First FFT using cuFFTDx

In the following example, we will calculate an FFT of size 128 using a standalone kernel. We start with an empty CUDA kernel:

// Empty kernel to compute an FFT of size 128 using float
__global__ void fft_128_float(float2* data) {

}

First, we have to provide an FFT description to the cuFFTDx library. A cuFFTDx transform description is built using C++ constructs that are evaluated at compile time. A correctly-defined FFT must include the problem size, the precision used (float, double, etc.), the type of operation (complex-to-complex, real-to-complex, etc.), and its direction (forward, or inverse). We add the following lines:

#include <cufftdx.hpp>

// Kernel containing a descriptor of an FFT of size 128 using float
__global__ void fft_128_float(float2* data) {
  using namespace cufftdx;

  using FFT = decltype(Size<128>() + Precision<float>() + Type<fft_type::c2c>()
                     + Direction<fft_direction::forward>());
}

In order to encode the FFT properties, cuFFTDx provides operators Size Operator, Precision Operator, Type Operator, and Direction Operator. Listed operators can be combined by using the addition operator (+).

To obtain a fully usable CUDA FFT kernel, we need to provide three additional pieces of information. The first one is how many FFTs we would like to compute, the second one is how to map the calculations into a CUDA block, and the last one is what CUDA architecture we are targeting.

In cuFFTDx, we specify how many FFTs we want to compute using the FFTs Per Block Operator. It defines how many FFT to do in parallel inside of a single CUDA block. Let us add that operator:

#include <cufftdx.hpp>

// Kernel containing a descriptor of an FFT of size 128 using float
// and one FFT per block
__global__ void fft_128_float(float2* data) {
  using namespace cufftdx;

  using FFT = decltype(Size<128>() + Precision<float>() + Type<fft_type::c2c>()
                     + Direction<fft_direction::forward>() + FFTsPerBlock<1>());
}

To map the computing of the FFT to the CUDA block, we use the Elements Per Thread Operator.
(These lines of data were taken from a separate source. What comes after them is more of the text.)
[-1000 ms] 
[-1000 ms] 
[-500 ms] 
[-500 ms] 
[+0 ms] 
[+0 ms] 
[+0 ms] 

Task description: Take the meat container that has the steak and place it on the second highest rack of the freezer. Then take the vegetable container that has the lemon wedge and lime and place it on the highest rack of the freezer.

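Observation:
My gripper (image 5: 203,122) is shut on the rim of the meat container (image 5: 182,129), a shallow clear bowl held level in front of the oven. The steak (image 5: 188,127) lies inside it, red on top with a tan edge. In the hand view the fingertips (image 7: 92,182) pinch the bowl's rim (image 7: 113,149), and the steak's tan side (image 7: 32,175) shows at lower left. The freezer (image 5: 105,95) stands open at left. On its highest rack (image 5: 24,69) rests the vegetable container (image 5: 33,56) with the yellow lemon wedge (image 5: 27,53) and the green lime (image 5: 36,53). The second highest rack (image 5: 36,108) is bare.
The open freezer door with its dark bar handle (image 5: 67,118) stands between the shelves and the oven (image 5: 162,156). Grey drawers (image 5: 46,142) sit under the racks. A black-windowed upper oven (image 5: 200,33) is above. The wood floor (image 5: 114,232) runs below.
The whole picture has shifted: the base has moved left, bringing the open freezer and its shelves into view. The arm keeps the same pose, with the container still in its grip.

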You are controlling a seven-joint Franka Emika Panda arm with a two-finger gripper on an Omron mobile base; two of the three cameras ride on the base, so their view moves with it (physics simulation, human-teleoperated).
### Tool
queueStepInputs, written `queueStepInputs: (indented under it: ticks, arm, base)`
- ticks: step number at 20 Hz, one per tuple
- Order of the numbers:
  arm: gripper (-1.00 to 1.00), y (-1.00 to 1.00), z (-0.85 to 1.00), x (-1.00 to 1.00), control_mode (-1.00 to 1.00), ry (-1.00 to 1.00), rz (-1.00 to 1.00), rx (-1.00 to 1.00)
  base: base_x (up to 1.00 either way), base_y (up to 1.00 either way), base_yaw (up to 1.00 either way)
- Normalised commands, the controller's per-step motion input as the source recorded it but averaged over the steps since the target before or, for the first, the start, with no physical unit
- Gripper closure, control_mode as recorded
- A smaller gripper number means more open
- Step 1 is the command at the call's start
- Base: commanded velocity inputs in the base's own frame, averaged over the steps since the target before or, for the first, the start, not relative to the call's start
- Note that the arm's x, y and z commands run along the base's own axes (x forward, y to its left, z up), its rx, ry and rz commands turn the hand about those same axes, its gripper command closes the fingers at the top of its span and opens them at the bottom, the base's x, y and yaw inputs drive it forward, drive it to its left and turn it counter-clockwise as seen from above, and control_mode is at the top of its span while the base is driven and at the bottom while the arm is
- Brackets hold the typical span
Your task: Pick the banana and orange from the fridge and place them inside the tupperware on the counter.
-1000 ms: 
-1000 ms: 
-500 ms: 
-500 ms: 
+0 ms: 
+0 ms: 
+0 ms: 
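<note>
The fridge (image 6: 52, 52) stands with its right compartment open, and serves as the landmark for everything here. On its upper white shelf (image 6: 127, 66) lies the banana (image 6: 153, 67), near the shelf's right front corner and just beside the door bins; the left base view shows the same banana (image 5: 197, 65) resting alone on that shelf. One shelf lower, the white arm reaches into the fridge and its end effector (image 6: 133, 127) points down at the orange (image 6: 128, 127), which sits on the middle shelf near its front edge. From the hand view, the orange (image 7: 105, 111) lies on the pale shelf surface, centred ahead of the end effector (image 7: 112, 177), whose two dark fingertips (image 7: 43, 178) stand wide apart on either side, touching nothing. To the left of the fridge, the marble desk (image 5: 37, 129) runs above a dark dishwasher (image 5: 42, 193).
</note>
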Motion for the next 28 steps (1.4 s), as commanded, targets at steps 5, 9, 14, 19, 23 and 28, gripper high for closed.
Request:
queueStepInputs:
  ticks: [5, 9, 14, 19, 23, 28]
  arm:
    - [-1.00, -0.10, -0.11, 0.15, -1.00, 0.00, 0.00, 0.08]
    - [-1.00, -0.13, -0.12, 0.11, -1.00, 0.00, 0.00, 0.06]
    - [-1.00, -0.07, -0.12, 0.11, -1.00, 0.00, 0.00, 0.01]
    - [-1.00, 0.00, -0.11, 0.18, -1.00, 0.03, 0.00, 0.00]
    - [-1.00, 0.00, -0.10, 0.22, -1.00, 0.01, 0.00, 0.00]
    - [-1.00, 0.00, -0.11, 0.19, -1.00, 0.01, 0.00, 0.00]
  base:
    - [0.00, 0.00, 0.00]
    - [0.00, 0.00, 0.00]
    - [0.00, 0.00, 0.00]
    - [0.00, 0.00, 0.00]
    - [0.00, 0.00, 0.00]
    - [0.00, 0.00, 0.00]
This operator determines the number of registers required per thread and the exact implementation to be used. It also influences the required CUDA block size. We add that operator to the description:

#include <cufftdx.hpp>

// Kernel containing a descriptor of an FFT of size 128 using float
// and one FFT per block with 8 elements per thread
__global__ void fft_128_float(float2* data) {
  using namespace cufftdx;

  using FFT = decltype(Size<128>() + Precision<float>() + Type<fft_type::c2c>()
                     + Direction<fft_direction::forward>() + FFTsPerBlock<1>()
                     + ElementsPerThread<8>());
}

Finally, we use the SM Operator to indicate the target CUDA architecure on which we want to build the FFT descriptor. Each GPU architecture can use different parameters. Therefore, the choice of architecture potentially affects the configuration to maximize performance. For this example, we target Volta GPUs (SM<700>()):

#include <cufftdx.hpp>

// Kernel containing a descriptor of an FFT of size 128 using float
// and one FFT per block with 8 elements per thread
__global__ void fft_128_float(float2* data) {
  using namespace cufftdx;

  using FFT = decltype(Size<128>() + Precision<float>() + Type<fft_type::c2c>()
                     + Direction<fft_direction::forward>() + FFTsPerBlock<1>()
                     + ElementsPerThread<8>() + SM<700>());
}

Once the FFT description is fully formed, we can finalize it by adding the Block Operator. It indicates that we are asking for the collective FFT operation to be performed by a single CUDA block. The operator verifies correctness of the description, and it is a type of Execution Operators, (the other being the Thread Operator).

#include <cufftdx.hpp>

// Kernel containing a fully-formed descriptor of an
// FFT of size 128 using float and one FFT per block
// with 8 elements per thread, targeting Volta arch
__global__ void fft_128_float(float2* data) {
  using namespace cufftdx;

  using FFT = decltype(Size<128>() + Precision<float>() + Type<fft_type::c2c>()
                     + Direction<fft_direction::forward>() + FFTsPerBlock<1>()
                     + ElementsPerThread<8>() + SM<700>() + Block());
}

What next?

FFT descriptions can be instantiated into objects. Forming the object has no computational cost, and should be seen as a handle. The FFT descriptor object provides a compute method, execute(...) that performs the requested FFT.

#include <cufftdx.hpp>

// Kernel containing a fully-formed descriptor of an FFT and its
// execution
__global__ void fft_128_float(float2* data) {
  using namespace cufftdx;

  using FFT = decltype(Size<128>() + Precision<float>() + Type<fft_type::c2c>()
                     + Direction<fft_direction::forward>() + FFTsPerBlock<1>()
                     + ElementsPerThread<8>() + SM<700>() + Block());

  // Execute FFT
  FFT().execute(/*What are the arguments?*/);
}

cuFFTDx operations require registers and shared memory to operate. Users can query the FFT descriptor for needed resources.

#include <cufftdx.hpp>;

// Kernel containing a fully-formed descriptor of an FFT and its
// execution, where each thread allocates data in registers
__global__ void fft_128_float(float2* data) {
  using namespace cufftdx;

  using FFT = decltype(Size<128>() + Precision<float>() + Type<fft_type::c2c>()
                      + Direction<fft_direction::forward>() + FFTsPerBlock<1>()
                      + ElementsPerThread<8>() + SM<700>() + Block())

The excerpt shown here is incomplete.